4) Incentivar a mobilização da militância
O final do primeiro turno foi marcado por agendas e peças de campanha que jogaram para cima a candidatura de Lula. Foi o caso da Super Live Brasil da Esperança, que reuniu dezenas de artistas, influenciadores e intelectuais. Nas ruas e nas redes, as manifestações de apoio ao ex-presidente – seja de celebridades, seja de anônimos – igualmente cresceram. Porém, com a não concretização da expectativa de ver a disputa decidida num único turno, a campanha corre para manter a mobilização em alta.
Desde o fim da votação no domingo, Lula já fez três declarações públicas. Em todas, mirou a militância e procurou demonstrar otimismo. “Nós vamos ganhar estas eleições. Isso (o segundo turno), para nós, é apenas uma prorrogação”, comparou o candidato. Também no domingo, a presidenta nacional do PCdoB, Luciana Santos, reforçou a diretiva: “Hoje, a gente vai celebrar esse triunfo, vai celebrar a democracia e, a partir de terça, a gente já cai em campo. Vamos ocupar as ruas, conversar com cada pessoa que a gente puder, para elevar a consciência popular e garantir ainda mais apoio a Lula.”
O influenciador Felipe Neto foi mais direto. “Sacode essa poeira porra!!!”, escreveu no Twitter. “Eles (os bolsonaristas) tiveram 4 anos de organização, máquina pública e muita grana. Msm assim PT subiu de 56 pra 68 cadeiras (na Câmara dos Deputados), venceu 3 governos e ainda disputa 4. PSOL subiu, PV tb, Novo derreteu de 8 pra 3”. Por fim, uma exortação: “Para de pessimismo, precisamos vencer a Presidência!”.
5) Denunciar Bolsonaro
Já é sabido que a campanha à reeleição de Bolsonaro vai intensificar as fake news contra Lula e a esquerda – o “gabinete do ódio” ganhará protagonismo no segundo turno. Em contrapartida, a candidatura do ex-presidente quer fortalecer a contraofensiva e dar mais visibilidade às respostas aos ataques infundados do bolsonarismo. Pela primeira vez, uma campanha encabeçada pelo PT atribui primazia às redes sociais.
Outra linha da campanha é ampliar as denúncias da gestão bolsonarista – da negligência no enfrentamento à pandemia ao agravamento da crise econômica, passando pelo desmonte de políticas públicas. Diferentemente do primeiro turno, em que Lula foi a sabatinas e debates na linha “paz e amor”, a coligação Brasil da Esperança vai amplificar as críticas ao governo de destruição de Bolsonaro. A meta é manter a rejeição ao presidente num patamar tão elevado que inviabilize suas chances de reeleição.
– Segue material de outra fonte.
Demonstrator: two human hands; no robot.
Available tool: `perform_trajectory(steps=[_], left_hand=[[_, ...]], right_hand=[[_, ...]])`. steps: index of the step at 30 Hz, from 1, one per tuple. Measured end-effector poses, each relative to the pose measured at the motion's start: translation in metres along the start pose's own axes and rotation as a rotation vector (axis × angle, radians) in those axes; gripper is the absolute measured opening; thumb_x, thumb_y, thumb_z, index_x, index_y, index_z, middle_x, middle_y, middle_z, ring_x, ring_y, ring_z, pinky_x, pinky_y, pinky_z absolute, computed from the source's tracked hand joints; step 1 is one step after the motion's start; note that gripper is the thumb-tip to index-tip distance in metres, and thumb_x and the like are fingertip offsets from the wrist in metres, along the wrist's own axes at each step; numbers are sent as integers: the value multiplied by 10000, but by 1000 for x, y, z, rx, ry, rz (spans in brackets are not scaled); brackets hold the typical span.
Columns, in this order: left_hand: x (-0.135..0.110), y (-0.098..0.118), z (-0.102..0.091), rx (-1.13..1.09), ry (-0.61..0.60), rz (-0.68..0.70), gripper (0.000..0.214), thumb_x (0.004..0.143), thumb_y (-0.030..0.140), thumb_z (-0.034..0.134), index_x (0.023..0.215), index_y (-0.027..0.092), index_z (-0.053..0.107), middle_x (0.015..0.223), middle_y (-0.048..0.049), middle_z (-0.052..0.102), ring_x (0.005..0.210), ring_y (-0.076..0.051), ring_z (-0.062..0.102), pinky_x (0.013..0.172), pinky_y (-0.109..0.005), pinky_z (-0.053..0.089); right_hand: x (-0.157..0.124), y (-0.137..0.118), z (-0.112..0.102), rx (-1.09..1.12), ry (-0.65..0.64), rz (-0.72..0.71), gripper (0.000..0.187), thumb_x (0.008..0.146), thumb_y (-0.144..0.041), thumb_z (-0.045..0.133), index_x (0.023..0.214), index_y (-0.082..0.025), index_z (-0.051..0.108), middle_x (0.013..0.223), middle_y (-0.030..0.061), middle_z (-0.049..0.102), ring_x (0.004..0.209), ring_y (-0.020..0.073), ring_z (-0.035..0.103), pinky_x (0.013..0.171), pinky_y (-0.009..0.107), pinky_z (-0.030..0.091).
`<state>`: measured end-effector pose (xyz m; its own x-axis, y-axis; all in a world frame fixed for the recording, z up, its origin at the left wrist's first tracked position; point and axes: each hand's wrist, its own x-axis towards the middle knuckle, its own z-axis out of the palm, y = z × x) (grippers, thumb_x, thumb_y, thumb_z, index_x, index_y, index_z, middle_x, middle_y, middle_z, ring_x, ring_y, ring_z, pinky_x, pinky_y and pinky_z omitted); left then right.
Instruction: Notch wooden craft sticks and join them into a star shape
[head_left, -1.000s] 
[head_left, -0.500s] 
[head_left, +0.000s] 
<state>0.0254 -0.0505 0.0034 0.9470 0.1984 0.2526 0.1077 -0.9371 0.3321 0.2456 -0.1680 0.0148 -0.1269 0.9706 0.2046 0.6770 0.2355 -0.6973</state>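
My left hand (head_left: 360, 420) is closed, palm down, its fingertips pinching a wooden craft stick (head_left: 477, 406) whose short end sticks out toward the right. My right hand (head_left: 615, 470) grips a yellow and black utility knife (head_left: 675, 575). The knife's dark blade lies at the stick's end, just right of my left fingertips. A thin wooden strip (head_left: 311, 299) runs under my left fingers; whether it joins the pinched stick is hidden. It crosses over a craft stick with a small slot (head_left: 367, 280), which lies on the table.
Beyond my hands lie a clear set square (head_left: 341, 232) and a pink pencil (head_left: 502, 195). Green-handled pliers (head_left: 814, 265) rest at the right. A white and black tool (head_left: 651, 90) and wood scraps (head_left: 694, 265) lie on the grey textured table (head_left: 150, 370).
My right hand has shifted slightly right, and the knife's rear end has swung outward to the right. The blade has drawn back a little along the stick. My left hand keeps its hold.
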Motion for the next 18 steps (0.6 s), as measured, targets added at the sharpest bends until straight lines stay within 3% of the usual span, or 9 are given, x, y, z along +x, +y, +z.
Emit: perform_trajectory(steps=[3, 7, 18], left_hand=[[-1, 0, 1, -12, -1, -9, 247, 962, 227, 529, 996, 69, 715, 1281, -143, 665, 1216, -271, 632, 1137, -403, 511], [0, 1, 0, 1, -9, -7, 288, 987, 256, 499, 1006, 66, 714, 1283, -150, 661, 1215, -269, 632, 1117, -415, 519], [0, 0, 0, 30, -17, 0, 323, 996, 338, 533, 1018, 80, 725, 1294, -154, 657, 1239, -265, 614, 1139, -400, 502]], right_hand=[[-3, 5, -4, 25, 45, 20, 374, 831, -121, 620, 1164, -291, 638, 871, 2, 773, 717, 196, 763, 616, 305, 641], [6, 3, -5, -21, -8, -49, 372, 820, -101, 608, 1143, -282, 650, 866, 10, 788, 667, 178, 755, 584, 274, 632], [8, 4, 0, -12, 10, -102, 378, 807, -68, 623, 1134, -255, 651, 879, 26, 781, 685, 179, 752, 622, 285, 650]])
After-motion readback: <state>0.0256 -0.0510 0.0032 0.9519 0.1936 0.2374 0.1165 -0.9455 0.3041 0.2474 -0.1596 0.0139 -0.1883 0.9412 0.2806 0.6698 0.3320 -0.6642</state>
Conforme pesquisa Datafolha divulgada no sábado, a um dia do pleito, 52% dos eleitores declaram que não votariam “de jeito nenhum” em Bolsonaro. O resultado mostrou empecilhos ao projeto de reeleição do presidente, na medida em que limita seu potencial de votos no segundo turno. Se esse percentual for mantido ou tão-somente variar dentro da margem de erro, o êxito de Lula será inevitável.